To be sure, you are already familiar with JSON: it is one of the most common formats for sharing data as text.
Did you know there are differences tastes Of JSON? One of them is JSONL: It represents a JSON document in which e The items are in different lines Instead of being in an array of items.
It’s a pretty rare format to find, so it can be tricky to figure out how it works and how to analyze it. In this article we will learn how to parse JSONL file with C #.
As explained in Documentation of JSON lines, JSONL file is a file consisting of various items separated by a
So, instead of being
[ "name" : "Davide" , "name" : "Emma" ]
You have a list of items without an array grouping them.
"name" : "Davide" "name" : "Emma"
I must admit I never heard of this format until a few months ago. Or, even better, I’ve already used JSONL files without knowing: JSONL is a common format for logs, Where each value is added to a file in a continuous stream.
Also, JSONL has several features:
- Each item is a valid JSON item
- Each row is separated by a
nCharacter (or by
- It’s encoding using UTF-8
So, now, it’s time to analyze it!
Say you’re creating a video game, and you want to read all the items your character has found:
class Item public int Id get; set; public string Name get; set; public string Category get; set;
The list of items in the JSONL file can be stored as follows:
"id": 1, "name": "dynamite", "category": "weapon" "id": 2, "name": "ham", "category": "food" "id": 3, "name": "nail", "category": "tool"
Now, all we have to do is read the file and analyze it.
Assuming we read the content from a file and stored it in a string called
content, We can Use NewtonSoft Analyze these lines.
As usual, let’s see how to parse the file, then dive deep into what’s happening. (Note: The following excerpt comes from This question In Stack Overflow)
List<Item> items = new List<Item>(); var jsonReader = new JsonTextReader(new StringReader(content)) SupportMultipleContent = true ; var jsonSerializer = new JsonSerializer(); while (jsonReader.Read()) Item item = jsonSerializer.Deserialize<Item>(jsonReader); items.Add(item); return items;
Let’s unpack it:
var jsonReader = new JsonTextReader(new StringReader(content)) SupportMultipleContent = true ;
The first thing to do is create a show of
JsonTextReader, A class that deserves what
Newtonsoft.Json Names space. The constructor receives the
TextReader Instance or any derivative class. So we can use a
StringReader An instance representing a stream from a specified string.
The central part of this section (and somehow, of the whole article) is
SupportMultipleContent Feature: When set to
true It allows the
JsonTextReader Continue reading the content as multi-lines.
His definition, in fact, says that:
public bool SupportMultipleContent get; set;
Finally, we can read the content:
var jsonSerializer = new JsonSerializer(); while (jsonReader.Read()) Item item = jsonSerializer.Deserialize<Item>(jsonReader); items.Add(item);
Here we create a new one
JsonSerializer (Again, comes from Newtonsoft), and use it to read one item at a time.
while (jsonReader.Read()) Allows us to read the stream to the end. And to analyze every item that is in the stream, we use
Deserialize The method is smart enough to analyze each item even without a
, A symbol that separates them, because we have the
Once we have the
Item Object, we can do whatever we want, like add it to the list.

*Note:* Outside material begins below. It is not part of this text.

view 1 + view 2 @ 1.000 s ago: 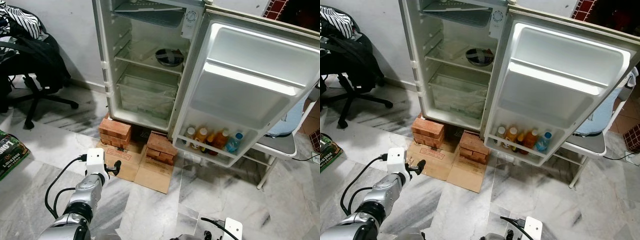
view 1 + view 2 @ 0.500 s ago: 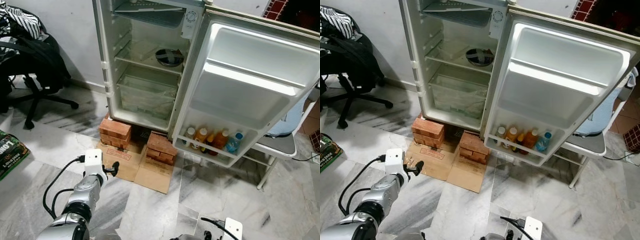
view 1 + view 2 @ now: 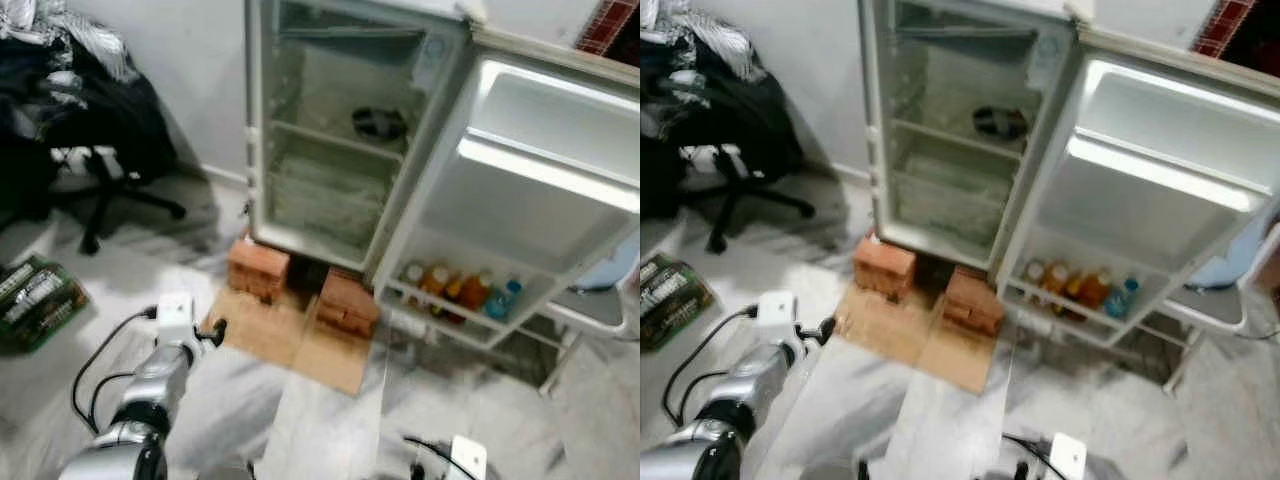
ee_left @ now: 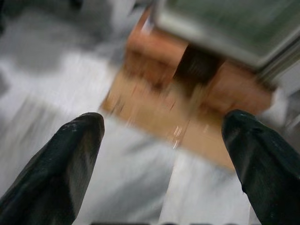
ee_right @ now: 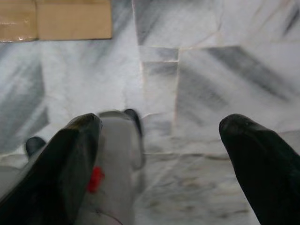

As we have learned, there are different tastes Of JSON. You can read a review of them on Wikipedia.
Of course, the best place to learn more about this format is its official documentation.
This article exists thanks to the question of Amran Kadir asked for Stack Overflow, and of course, to Yuval Yitzhakov’s answer.
Since we used Newtonsoft (known as JSON.NET), you may want to take a look at its website.
Finally, the repository used for this article.
Maybe you’re thinking:
Why did David write an article in response to Stack Overflow? I could just read the same information there!
Well, if you were only interested in the main section, you would be right!
But this article exists for two main reasons.
First, I wanted to emphasize this JSON is not always the best choice for everythingA: It always depends on what we need. For continuous streams of items, JSONL is a good choice (if not the best). Do not choose the Most used Format: Choose the one that best suits your needs!
Second, I wanted to comment on that We should not be too attached to a specific directory: I usually prefer to use original stuff, so for reading JSON files, my first choice is
System.Text.Json. But this is not always the best choice. Yes, we can write a complex solution (like the second answer on Stack Overflow), but … is it worth it? sometimes It is best to use a different directory, even if only for one specific task. So you can use
System.Text.Json For the whole project except for the part where you need to read the JSONL file.
Have you ever encountered an unusual format? How did you deal with it?